[R] Using a by() function to process several regression (lm()) functions

Charlie Sharpsteen chuck at sharpsteen.net
Fri Nov 6 04:13:15 CET 2009


On Thu, Nov 5, 2009 at 11:12 AM, Marc Los Huertos <mloshuertos at csumb.edu> wrote:
> Hello,
>
> Thank you very much for looking at this. I have a "seasonal" user for R. I
> teach my undergrads and graduates students statistics using R and often find
> myself trying to solve problems to process student collected data in an
> efficient way.
>
> In this case, I have a data.frame with multiple observations. These are gas
> concentrations in a chamber and are used to measure into rates, usually (not
> not always), four or five observations per chamber.
>
> Data are from several sites and multiple dates.

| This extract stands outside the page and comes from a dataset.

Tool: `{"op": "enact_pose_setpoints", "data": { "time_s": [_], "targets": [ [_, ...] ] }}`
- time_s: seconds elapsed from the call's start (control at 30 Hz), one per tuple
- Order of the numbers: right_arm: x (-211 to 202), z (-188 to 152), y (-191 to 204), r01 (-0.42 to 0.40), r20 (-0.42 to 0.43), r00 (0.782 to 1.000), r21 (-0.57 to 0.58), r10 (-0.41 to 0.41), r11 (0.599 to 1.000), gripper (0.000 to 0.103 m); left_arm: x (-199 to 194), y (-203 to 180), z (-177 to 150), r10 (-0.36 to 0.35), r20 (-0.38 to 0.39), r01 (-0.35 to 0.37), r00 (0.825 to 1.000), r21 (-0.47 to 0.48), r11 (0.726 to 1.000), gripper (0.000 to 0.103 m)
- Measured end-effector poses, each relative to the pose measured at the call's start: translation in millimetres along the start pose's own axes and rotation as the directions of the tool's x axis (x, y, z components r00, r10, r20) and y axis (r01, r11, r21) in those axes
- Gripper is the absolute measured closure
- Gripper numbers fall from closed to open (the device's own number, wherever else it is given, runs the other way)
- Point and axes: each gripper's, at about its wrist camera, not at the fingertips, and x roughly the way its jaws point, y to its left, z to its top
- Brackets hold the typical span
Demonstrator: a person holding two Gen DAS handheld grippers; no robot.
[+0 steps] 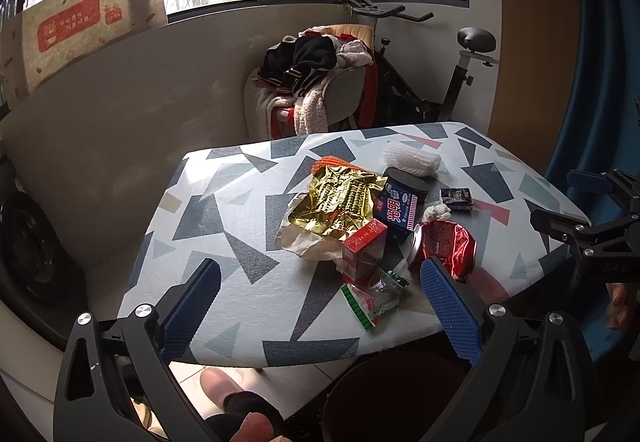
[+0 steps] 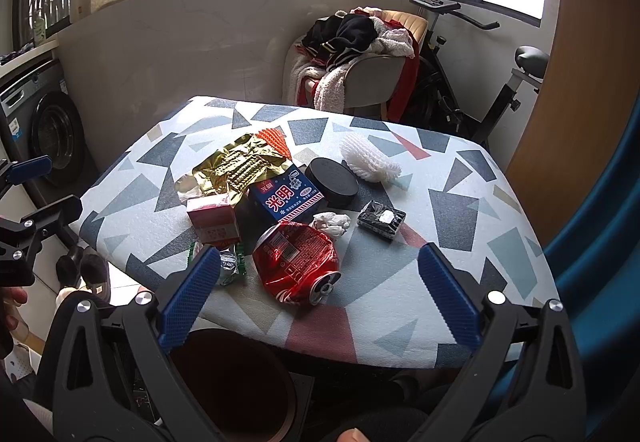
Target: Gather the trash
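Daylight from barred windows falls on a bench point(image 2: 460, 210) covered with a cloth of grey, blue and red triangles, behind which a chair heaped with clothes point(image 2: 356, 54) and an exercise bike point(image 2: 480, 90) are seen. Trash is gathered at the middle of the bench: a crumpled gold foil wrapper point(image 2: 236, 166), a blue carton point(image 2: 288, 198) leaning against a black round lid point(image 2: 332, 176), a pink carton point(image 2: 212, 218), a crushed red can point(image 2: 298, 262) near the front edge, a green-edged clear wrapper point(image 2: 230, 262) just beside the can, a balled tissue point(image 2: 332, 222), a small black packet point(image 2: 380, 220) and white foam netting point(image 2: 368, 158). A dark brown bin point(image 2: 236, 382) is placed below the near edge. The right tool point(image 2: 320, 290) is held released above the can, nothing between its blue pads. The left tool point(image 1: 320, 306) is likewise spread wide and empty, over the clear wrapper.
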Motion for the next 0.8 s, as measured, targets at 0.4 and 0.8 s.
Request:
{"op": "enact_pose_setpoints", "data": {
  "time_s": [0.4, 0.8],
  "targets": [
    [-0.4, -0.6, 0.6, 0.001, 0.000, 1.000, 0.000, -0.001, 1.000, 0.006, -3.3, -1.4, 3.8, -0.016, 0.005, 0.016, 1.000, 0.012, 1.000, 0.005],
    [-0.5, -0.1, 0.8, 0.000, 0.004, 1.000, -0.002, 0.000, 1.000, 0.006, -2.2, 0.7, 4.9, 0.023, 0.029, -0.023, 0.999, 0.008, 1.000, 0.005]
  ]
}}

I'd like to run a regression
> to calculate the rate of emissions, for each date and site.
>
> The regression is using concentration ~ Sample_interval (which is in
> seconds).
>
> lm(Concentration ~ Sample_interval, data=df)
>
> The data.frame looks something like this:


  # The structure of your data got mangled in the email, so I'm
reprinting it here in a
  # more stable form incase anyone else wants to give this problem a try.
  experimentData <-  structure(list(Date = structure(c(-715808,
-715808, -715808,
-715808, -715808, -715808, -715808, -715808, -715533, -715533,
-715533, -715533, -715533, -715533, -715533, -715533), class = "Date"),
    Time = structure(c(1L, 1L, 1L, 1L, 1L, 1L, 1L, 1L, 1L, 1L,
    1L, 1L, 1L, 1L, 1L, 1L), .Label = "5:00", class = "factor"),
    Site = structure(c(1L, 1L, 1L, 1L, 2L, 2L, 2L, 2L, 1L, 1L,
    1L, 1L, 2L, 2L, 2L, 2L), .Label = c("Site 1", "Site 2"), class = "factor"),
    Sample_interval = c(0L, 566L, 1005L, 1244L, 0L, 466L, 1005L,
    1349L, 0L, 506L, 1065L, 1184L, 0L, 396L, 1022L, 1304L),
Concentration = c(334L,
    355L, 367L, 384L, 434L, 455L, 437L, 474L, 354L, 359L, 377L,
    394L, 424L, 495L, 497L, 574L)), .Names = c("Date", "Time",
"Site", "Sample_interval", "Concentration"), row.names = c(NA,
-16L), class = "data.frame")


> I tried this:
>
> bylist.lm <- by(df, list(df$Date, df$Site),
>      function(x) lm(Concentration~Sample_interval, data=x))
>
> Then, I get a list of stuff...which seems hard very exact much...
>
> I tried this...
>
> rate <- (sapply(bylist.lm, coef)[2,])
>
> and got, the rates, but I can't figure out how to line them up with the "by"
> variables.
>
> So... In a perfect world, I would like to get a data frame with the
> intercept, slope, r.square, p.value for each date, site, so the question
> involves extracting from a "by" class, and mode "list". Granted, I have been
> confused for a few years on how to think about classes and modes...so some
> insight there would also be quite appreciated...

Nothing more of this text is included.